I will attend for the United Kingdom.
Health Ministers will have a public debate on HIV/AIDS, where they will be asked to focus on next steps for both European Community and national level action.
This will be followed by a first council discussion of the European Commission proposal on paediatric medicines, which aims to encourage the development of medicines for children. There will be a presentation by the European Commission, followed by interventions from some member states.
There will be an exchange of views on the proposal to regulate health and nutritional claims on food labelling. Discussion will be structured around the Dutch presidency questions on the key issue of nutrient profiling, the proposed method to identify foods or categories of foods which will be permitted to make claims.
Ministers will be asked to adopt the draft council conclusions on a European response to emerging zoonotic diseases. The UK can agree to adopt these conclusions as currently drafted.
Under any other business, the Dutch presidency will report on progress made to establish the council's public health working party meeting on a high official level, which had its first meeting on 23 November 2004.
The European Commission will also present the interim report of the high level group on health care and medical services.
At lunch on 6 December, Health Ministers will also discuss pandemic preparedness planning.
The Minister for Citizenship and Immigration (Mr. Desmond Browne): My right hon. Friend the Home Secretary has today placed in the Library of each House his response to the second annual report produced under section 19E of the Race Relations Act 1976 by Mary Coussey, the Independent Race Monitor, which was placed in the Library of both Houses in July.
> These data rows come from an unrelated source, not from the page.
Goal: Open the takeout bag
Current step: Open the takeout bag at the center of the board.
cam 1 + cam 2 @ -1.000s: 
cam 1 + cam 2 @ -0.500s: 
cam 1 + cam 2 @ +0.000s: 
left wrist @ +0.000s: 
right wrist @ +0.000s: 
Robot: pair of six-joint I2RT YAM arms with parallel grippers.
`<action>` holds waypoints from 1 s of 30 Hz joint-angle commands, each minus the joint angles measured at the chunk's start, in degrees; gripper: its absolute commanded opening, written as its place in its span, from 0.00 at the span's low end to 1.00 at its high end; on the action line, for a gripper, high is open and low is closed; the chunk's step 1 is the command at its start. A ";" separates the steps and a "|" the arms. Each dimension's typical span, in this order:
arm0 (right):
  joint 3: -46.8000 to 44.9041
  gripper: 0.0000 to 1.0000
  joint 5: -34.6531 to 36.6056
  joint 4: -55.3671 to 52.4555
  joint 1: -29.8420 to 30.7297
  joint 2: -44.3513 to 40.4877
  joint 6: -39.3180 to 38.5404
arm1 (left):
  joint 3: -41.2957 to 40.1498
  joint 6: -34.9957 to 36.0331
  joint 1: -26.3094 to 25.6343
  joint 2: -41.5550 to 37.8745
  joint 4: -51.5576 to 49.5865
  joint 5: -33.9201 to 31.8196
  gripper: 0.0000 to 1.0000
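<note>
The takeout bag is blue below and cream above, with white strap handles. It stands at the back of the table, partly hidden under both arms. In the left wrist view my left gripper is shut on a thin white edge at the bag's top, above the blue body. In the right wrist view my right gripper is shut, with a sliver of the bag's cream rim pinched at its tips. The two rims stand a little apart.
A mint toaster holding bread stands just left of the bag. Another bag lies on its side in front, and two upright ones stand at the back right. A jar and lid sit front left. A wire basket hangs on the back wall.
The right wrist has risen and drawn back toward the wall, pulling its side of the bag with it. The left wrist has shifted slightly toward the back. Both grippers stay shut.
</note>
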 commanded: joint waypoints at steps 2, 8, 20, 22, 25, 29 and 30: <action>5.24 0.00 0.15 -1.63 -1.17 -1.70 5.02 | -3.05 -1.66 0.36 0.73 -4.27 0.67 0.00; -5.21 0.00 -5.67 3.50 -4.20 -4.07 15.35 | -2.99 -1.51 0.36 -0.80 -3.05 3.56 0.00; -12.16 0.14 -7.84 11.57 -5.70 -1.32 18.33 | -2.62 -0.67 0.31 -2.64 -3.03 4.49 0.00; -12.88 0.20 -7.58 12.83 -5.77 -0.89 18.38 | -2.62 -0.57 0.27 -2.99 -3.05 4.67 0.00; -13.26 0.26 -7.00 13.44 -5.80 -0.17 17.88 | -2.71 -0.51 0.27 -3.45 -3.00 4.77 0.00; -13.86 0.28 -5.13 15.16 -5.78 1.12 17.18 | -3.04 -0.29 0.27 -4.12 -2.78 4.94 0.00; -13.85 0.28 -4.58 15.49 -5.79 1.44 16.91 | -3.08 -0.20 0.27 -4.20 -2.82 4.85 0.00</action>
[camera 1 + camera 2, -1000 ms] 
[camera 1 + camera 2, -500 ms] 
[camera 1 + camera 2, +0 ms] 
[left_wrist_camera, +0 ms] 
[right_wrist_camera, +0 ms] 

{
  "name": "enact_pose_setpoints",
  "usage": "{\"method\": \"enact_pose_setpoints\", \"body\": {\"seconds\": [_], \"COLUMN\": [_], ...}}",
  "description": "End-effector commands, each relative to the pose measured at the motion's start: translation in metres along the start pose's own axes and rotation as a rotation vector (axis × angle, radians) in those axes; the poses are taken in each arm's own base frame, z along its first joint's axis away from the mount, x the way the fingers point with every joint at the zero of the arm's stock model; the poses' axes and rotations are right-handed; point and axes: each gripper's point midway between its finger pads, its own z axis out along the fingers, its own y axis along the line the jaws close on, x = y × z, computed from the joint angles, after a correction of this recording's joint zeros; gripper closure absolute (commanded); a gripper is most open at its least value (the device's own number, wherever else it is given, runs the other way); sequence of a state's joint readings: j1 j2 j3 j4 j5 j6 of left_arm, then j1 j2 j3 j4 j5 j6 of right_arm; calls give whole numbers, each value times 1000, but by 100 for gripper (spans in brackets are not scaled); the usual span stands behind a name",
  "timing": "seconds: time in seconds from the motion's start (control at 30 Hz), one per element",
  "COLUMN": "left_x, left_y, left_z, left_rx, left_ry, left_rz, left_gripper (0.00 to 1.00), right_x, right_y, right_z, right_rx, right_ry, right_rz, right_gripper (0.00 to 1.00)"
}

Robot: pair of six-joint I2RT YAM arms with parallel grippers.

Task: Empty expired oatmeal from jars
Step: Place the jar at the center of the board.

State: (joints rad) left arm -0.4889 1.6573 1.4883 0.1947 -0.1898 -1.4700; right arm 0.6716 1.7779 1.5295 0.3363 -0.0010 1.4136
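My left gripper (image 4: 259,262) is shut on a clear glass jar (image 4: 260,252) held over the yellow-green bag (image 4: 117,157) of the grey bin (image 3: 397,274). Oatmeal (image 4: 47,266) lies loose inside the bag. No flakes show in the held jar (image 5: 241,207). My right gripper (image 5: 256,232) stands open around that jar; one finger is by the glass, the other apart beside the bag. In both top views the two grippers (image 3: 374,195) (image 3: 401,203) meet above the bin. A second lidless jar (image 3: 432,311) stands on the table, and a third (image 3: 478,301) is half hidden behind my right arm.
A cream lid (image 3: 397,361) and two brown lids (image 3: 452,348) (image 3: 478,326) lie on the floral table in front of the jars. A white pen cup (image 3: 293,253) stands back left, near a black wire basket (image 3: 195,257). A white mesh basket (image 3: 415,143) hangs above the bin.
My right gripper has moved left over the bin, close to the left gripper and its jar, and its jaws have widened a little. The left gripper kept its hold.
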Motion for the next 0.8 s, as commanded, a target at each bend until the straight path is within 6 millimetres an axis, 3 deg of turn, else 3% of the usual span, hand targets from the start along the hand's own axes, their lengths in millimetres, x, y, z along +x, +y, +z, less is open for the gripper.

The Race Monitor has a statutory duty to report to Parliament via the Home Secretary on ministerial authorisations made under section 19D of the Race Relations Act enabling immigration staff to discriminate on the basis of nationality or ethnic or national origin in the exercise of their functions.
The Secretary of State for the Home Department (Mr. David Blunkett): The Home Office autumn performance report 2004 has been published today by command of Her Majesty. Copies of the report are available in the Vote Office and in the Library. The report is also available on the Home Office website.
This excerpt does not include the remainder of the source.